特にステージ優勝がかかったゴールスプリントは、直前のポジション取りからゴールの瞬間まで緊張感たっぷりで迫力満点。勝者と敗者がはっきり分かれるため、初心者でも非常にわかりやすく楽しめるポイントです。
初めての人はそこだけに注目して見てもいいかもしれませんね。
応援する選手・チームを決めよう
ただなんとなく見ても面白いですが、やはり誰かを応援しながら見るほうが面白いです。
最初は誰を応援したら良いかわからないと思うので、自分の乗ってる自転車と同じメーカーの自転車に乗っているチームとか、そんな理由でいいと思います。とにかく好きな選手やチームを決めて、応援しながらツール・ド・フランスを楽しみましょう。
レースの実況を楽しもう
最初に言ったとおり、1レースが非常に長いです。しかも序盤は数人が逃げて、それを集団が追うという展開がかなり長い時間続きます。大きな変化はほとんどありません。

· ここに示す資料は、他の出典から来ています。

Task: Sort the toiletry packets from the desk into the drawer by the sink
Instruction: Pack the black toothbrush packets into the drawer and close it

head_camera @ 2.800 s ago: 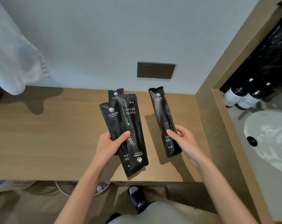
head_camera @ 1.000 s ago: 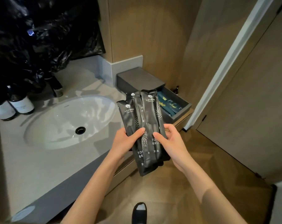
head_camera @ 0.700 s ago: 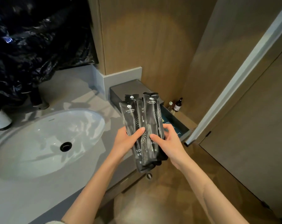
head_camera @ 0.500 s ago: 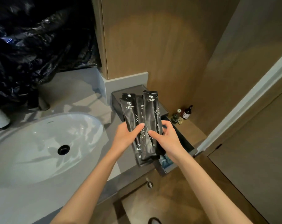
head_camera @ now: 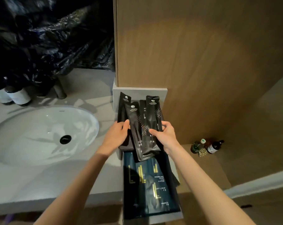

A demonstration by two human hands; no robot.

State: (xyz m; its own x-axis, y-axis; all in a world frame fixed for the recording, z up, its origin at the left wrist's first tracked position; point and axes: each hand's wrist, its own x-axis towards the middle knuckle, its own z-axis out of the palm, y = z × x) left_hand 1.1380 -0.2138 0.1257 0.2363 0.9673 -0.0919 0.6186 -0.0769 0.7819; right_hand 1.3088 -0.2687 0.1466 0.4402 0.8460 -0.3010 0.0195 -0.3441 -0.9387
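Packets: long, glossy black toothbrush packets (head_camera: 143, 127) w/ white print, fanned above the open drawer (head_camera: 174, 207).
L hand: left hand (head_camera: 116, 135) closed on fan's left edge, thumb over front.
R hand: right hand (head_camera: 166, 135) grips right edge.
Drawer: grey, boxy, holds dark teal packets (head_camera: 151, 187) w/ gold lettering.
Sink: smooth white oval sink (head_camera: 40, 135) in matte grey counter (head_camera: 40, 184), just left of drawer.

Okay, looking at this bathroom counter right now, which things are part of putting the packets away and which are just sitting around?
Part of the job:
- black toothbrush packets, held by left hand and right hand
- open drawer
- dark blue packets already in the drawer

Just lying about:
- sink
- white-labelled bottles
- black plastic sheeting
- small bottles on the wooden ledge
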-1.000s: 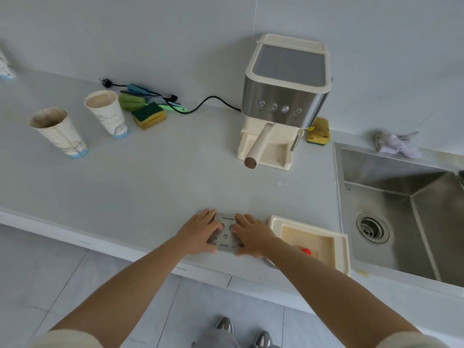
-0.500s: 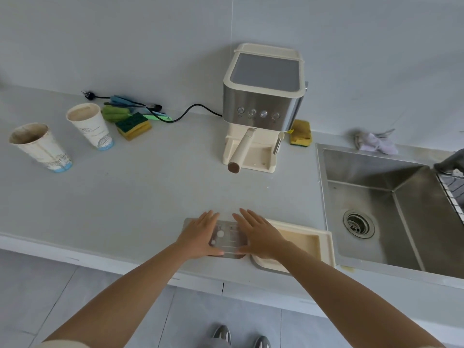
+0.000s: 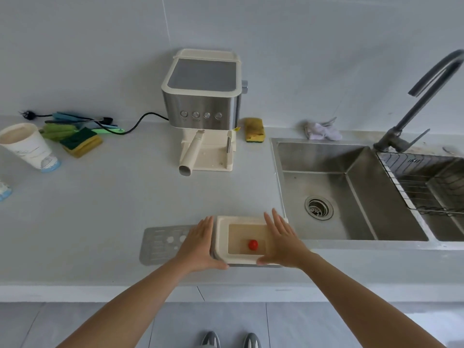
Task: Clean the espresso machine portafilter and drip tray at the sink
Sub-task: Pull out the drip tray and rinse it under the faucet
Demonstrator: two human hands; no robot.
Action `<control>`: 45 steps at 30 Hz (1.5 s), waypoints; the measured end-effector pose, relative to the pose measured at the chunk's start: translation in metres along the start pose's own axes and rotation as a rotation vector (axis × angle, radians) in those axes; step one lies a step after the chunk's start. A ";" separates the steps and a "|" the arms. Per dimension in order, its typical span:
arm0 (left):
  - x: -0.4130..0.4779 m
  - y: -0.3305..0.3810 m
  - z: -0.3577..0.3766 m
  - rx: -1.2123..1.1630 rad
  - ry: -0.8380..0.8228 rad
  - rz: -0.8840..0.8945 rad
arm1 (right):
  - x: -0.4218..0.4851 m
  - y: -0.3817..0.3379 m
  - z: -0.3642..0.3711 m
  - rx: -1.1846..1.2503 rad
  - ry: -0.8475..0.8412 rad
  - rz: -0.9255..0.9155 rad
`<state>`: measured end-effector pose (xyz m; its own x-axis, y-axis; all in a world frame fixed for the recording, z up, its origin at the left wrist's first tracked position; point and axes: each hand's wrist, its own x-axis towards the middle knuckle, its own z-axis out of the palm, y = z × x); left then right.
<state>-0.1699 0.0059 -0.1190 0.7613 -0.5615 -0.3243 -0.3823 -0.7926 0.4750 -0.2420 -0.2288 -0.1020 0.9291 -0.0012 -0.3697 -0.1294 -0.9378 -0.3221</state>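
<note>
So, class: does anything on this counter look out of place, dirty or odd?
Yes. The drip tray sits apart from the espresso machine, holding brownish liquid with a red float. Its metal grate lies separately alongside. The machine's power plug lies loose on the counter.

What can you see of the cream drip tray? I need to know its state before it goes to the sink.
The drip tray is a cream, plastic-looking rectangular basin with rounded corners and a broad rim. Its metal grate is off, lying flat beside it. Inside sits shallow brownish liquid and a small red float. It rests level on the counter's front edge, just left of the sink. The left hand and right hand press flat against its two sides.
</note>
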 end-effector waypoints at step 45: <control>0.123 0.122 -0.041 -0.314 0.107 0.343 | -0.011 0.111 -0.093 0.703 0.429 0.140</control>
<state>-0.1009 -0.1500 -0.0675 0.6749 -0.7374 -0.0270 -0.4572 -0.4465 0.7692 -0.2348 -0.3655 -0.0525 0.9212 -0.3673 -0.1282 -0.3071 -0.4845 -0.8191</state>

しかし、しっかり見ているとゴールに向けてそれぞれのチームが細かい動きをしていたり、選手同士で何やら話をしたりしています(ふざけていることも多い)。そういった動きを実況の方々がプロの目線でしっかり解説してくれるので、実況を聞きながら観戦することで、更にロードレースへの理解が深まります。たまに全く関係ない話をしたりもするので、実況を楽しむのもツール・ド・フランスの楽しみ方のひとつです。
フランスの風景を楽しむ
ツール・ド・フランスはその名の通り、フランス1周です。普段見ることのできないフランスの町並みや自然の風景などをバックに繰り広げられる自転車レース。

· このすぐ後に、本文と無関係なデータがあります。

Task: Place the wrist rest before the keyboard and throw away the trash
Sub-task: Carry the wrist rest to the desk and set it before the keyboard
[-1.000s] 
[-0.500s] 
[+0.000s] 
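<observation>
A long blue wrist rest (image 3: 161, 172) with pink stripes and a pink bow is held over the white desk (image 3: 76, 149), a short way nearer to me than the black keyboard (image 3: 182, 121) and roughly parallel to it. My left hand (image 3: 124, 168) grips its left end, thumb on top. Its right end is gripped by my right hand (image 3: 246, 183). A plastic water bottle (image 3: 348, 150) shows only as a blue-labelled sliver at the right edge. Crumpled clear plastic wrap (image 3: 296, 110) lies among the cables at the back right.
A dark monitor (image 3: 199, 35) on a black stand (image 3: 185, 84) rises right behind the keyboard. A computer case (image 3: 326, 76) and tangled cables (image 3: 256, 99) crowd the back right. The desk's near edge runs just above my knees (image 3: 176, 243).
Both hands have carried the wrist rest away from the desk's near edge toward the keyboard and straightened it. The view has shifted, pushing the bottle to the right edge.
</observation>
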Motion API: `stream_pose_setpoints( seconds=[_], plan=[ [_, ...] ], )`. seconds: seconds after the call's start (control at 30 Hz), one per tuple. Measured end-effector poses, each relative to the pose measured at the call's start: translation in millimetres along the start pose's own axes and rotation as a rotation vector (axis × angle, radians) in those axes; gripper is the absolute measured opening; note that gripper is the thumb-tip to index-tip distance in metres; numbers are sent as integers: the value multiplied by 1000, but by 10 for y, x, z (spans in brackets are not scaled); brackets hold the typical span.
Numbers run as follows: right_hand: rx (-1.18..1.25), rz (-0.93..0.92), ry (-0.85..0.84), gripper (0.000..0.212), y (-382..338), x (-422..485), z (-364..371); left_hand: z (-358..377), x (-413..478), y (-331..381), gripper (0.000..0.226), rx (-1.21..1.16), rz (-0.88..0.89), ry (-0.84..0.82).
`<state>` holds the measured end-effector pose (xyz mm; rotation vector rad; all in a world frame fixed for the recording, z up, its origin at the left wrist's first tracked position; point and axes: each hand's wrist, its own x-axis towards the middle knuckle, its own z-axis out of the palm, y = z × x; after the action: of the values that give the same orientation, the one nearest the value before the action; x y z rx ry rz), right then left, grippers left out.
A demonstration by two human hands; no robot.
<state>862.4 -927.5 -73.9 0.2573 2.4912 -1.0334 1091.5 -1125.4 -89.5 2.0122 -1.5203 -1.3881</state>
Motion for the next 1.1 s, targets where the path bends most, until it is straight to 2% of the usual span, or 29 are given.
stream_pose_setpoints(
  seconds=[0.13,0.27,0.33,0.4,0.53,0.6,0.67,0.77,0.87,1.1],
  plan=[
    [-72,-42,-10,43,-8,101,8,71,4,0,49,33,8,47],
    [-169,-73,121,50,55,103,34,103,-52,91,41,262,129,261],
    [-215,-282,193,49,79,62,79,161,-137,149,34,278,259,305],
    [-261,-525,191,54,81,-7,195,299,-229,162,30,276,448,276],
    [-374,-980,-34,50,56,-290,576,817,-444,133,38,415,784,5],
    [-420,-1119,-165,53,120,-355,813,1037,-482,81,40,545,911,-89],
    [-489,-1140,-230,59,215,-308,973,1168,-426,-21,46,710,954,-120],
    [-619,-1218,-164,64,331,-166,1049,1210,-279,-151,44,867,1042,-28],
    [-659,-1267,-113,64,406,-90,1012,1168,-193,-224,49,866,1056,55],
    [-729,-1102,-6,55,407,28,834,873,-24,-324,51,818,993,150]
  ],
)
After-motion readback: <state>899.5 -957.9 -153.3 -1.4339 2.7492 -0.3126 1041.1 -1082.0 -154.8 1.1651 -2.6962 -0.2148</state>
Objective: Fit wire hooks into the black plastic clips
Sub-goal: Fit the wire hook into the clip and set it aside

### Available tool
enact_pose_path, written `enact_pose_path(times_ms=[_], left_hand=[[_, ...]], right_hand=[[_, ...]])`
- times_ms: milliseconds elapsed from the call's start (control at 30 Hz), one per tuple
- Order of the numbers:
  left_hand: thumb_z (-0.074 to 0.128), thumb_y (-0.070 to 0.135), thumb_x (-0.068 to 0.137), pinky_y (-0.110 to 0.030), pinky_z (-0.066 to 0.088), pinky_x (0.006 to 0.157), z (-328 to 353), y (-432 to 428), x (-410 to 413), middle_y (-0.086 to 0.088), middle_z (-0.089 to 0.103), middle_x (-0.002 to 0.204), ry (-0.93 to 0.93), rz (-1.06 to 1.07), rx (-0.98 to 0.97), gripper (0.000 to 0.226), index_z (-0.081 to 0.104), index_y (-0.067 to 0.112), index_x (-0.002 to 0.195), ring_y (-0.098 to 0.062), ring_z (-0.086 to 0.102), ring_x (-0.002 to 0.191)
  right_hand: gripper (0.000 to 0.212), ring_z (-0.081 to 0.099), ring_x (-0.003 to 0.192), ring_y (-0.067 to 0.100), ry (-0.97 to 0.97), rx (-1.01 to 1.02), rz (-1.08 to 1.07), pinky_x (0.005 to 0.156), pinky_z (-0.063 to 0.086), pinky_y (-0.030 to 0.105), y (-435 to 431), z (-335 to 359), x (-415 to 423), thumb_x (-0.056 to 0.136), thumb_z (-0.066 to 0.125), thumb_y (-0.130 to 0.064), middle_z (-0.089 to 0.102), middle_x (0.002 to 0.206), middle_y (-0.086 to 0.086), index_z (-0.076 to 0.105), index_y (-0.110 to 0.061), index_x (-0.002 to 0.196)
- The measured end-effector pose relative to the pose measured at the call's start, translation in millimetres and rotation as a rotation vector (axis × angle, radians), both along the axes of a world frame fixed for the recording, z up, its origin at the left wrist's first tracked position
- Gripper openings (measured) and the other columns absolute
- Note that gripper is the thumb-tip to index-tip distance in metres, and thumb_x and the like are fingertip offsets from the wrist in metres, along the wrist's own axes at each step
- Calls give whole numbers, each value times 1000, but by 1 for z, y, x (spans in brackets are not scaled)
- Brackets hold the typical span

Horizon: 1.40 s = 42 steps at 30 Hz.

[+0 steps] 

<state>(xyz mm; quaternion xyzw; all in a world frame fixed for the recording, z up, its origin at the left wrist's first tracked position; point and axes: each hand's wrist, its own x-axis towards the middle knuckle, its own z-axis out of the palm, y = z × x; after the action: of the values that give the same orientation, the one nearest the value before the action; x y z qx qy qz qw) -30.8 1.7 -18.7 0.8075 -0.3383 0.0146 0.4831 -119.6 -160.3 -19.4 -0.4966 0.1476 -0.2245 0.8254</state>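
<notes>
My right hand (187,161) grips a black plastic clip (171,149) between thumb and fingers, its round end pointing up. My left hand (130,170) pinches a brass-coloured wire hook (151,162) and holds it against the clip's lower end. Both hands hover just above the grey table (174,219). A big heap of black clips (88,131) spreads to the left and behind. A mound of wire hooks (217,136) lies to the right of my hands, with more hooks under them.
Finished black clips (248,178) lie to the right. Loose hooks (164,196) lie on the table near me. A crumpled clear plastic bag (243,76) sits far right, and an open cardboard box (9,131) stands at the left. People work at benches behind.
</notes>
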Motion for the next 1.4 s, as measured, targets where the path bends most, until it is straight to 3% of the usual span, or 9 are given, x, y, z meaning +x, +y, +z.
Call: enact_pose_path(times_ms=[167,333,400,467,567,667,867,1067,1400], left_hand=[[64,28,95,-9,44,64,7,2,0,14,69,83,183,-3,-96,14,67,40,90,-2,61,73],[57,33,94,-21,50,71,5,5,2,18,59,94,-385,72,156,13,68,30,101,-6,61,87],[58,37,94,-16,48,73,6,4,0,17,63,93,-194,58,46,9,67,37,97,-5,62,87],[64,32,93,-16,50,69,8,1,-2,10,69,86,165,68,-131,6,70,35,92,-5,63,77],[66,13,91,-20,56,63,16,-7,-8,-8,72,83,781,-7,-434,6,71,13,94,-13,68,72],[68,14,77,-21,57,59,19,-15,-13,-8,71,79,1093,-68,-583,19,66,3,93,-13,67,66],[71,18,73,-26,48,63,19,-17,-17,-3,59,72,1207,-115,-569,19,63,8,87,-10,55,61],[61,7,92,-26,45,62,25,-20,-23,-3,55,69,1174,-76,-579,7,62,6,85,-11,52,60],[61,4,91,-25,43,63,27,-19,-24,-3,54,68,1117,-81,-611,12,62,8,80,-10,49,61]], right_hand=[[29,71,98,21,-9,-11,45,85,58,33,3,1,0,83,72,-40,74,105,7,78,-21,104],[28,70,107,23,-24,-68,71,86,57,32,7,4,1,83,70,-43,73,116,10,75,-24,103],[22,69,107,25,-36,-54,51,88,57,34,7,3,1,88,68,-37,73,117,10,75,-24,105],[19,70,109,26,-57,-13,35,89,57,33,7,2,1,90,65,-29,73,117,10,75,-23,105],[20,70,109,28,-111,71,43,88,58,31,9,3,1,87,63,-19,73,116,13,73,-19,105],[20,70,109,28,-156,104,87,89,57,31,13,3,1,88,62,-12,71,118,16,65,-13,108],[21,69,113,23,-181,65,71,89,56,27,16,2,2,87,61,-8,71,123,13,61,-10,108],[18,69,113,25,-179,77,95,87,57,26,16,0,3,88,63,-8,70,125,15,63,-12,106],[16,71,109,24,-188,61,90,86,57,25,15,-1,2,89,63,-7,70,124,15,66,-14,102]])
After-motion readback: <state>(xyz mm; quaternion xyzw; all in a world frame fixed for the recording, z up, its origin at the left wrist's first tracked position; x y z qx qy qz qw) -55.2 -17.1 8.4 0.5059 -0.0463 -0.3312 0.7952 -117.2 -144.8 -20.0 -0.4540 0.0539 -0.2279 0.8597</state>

自転車レースを見ながらそういった風景を楽しむのもツール・ド・フランスの醍醐味です。住人たちがヘリカメラに向けて色々アピールしてたりもするので、そういったのも楽しみながら観戦してみてください。
まとめ
ツール・ド・フランスの基礎知識から楽しみ方のポイントまで色々解説してみましたが、いかがでしたでしょうか?
最初から最後までちゃんと見る必要はないと思います。
それぞれのスタイルでツール・ド・フランスを楽しみましょう。